睡眠の質を下げる「いびき」は原因を見直す
いびきをかく背景には体型や飲酒、鼻づまりなどさまざまな要因があります。軽度のいびきは健康被害をもたらさないこともありますが、問題となるのは、睡眠の質を下げる場合です。
特に、睡眠時無呼吸症候群(SAS)を伴ういびきは注意が必要です。
最近では広く知られるようになりましたが、睡眠時の無呼吸は酸素不足を引き起こし、脳が断続的に覚醒することで深い眠りが得られず、日中の強い眠気や集中力の低下を招きます。高血圧や心疾患のリスクを高めることも知られています。
飲酒後のいびきも睡眠に影響を与えます。
「寝酒」という言葉があるように、お酒は寝つきを良くするように思われています。確かにアルコールには鎮静作用があり、入眠を助ける効果が一時的にあるかもしれませんが、睡眠の全体的な質という観点ではむしろ悪影響が大きいのです。
なぜならアルコールは筋肉を弛緩させるため、気道が狭くなりいびきを悪化させる要因となるからです。

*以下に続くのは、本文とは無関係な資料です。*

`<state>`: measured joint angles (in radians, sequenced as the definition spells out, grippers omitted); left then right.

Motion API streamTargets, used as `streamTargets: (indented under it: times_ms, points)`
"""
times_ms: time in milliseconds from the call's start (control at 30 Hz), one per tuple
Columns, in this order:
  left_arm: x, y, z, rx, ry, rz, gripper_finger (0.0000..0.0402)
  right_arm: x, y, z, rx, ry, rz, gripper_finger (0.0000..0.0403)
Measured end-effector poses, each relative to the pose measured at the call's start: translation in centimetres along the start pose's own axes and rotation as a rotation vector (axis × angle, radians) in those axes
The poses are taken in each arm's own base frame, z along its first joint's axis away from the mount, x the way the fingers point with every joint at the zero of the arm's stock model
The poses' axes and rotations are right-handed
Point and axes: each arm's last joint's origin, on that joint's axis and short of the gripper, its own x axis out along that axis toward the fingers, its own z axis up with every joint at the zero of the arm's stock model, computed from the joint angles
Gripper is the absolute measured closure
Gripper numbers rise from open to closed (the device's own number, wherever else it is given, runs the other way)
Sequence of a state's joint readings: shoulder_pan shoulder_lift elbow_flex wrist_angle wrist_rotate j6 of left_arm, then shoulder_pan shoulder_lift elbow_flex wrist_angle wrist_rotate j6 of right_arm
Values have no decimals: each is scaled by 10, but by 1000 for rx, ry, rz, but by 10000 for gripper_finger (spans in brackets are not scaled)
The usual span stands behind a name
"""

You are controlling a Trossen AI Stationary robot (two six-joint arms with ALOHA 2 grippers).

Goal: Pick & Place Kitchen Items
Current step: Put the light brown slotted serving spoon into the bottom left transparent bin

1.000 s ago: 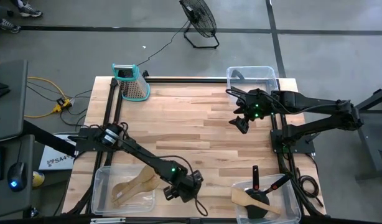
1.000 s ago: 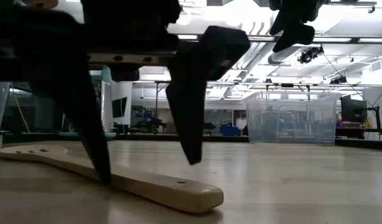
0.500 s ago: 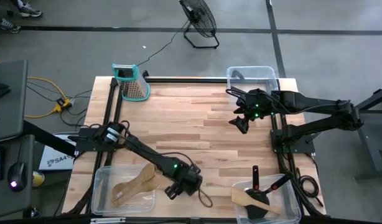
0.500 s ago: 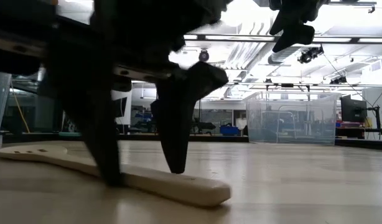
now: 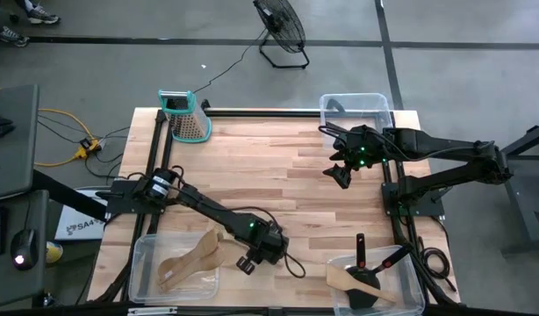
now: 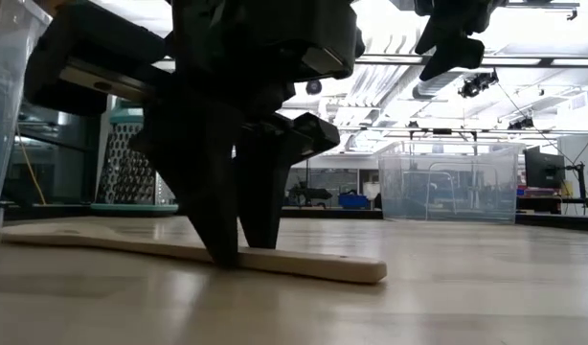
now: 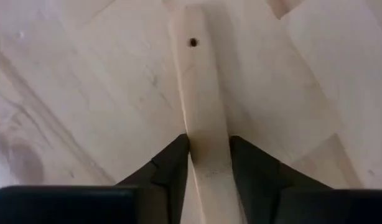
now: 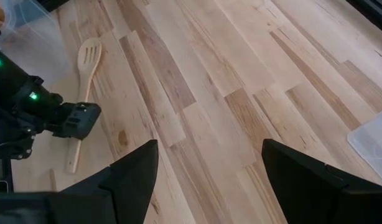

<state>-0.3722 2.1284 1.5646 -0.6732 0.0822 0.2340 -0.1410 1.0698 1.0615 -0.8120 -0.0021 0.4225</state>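
Near the table's front edge, the left gripper (image 7: 208, 163) pinches the slotted wooden spoon (image 7: 200, 106) by its handle; it should lift level. The right gripper (image 5: 341, 173) hangs spread near the right edge.

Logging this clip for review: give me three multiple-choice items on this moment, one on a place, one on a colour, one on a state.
1. Where is the box grater?
A. far left corner of the table
B. inside a bin
C. table centre

2. What colour is the grater's top?
A. red
B. teal
C. black

3. How do the left gripper fingers stand?
A. high above the table
B. either side of the wooden spoon handle
C. inside a bin

Answers: 1 A, the high view shows it there. 2 B, the rim is teal. 3 B, the left wrist view shows the handle between them.
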Motion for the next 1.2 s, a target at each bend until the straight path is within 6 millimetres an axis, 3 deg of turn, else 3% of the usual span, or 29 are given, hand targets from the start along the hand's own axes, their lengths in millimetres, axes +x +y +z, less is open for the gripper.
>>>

特に、もともと無呼吸傾向がある人にとっては、症状を悪化させる危険性があります、さらに、アルコールは睡眠の後半に中途覚醒を増やし、睡眠を浅くします。
寝酒として少量の飲酒を習慣化する人もいますが、それが不眠の解決策にはなりません。逆に眠りの質を落とす原因になることが多いということを忘れないでください。
いびきをかいている人は、その原因を見直すことが睡眠の質向上につながるはずです。
いびきは睡眠の質に関係することもある。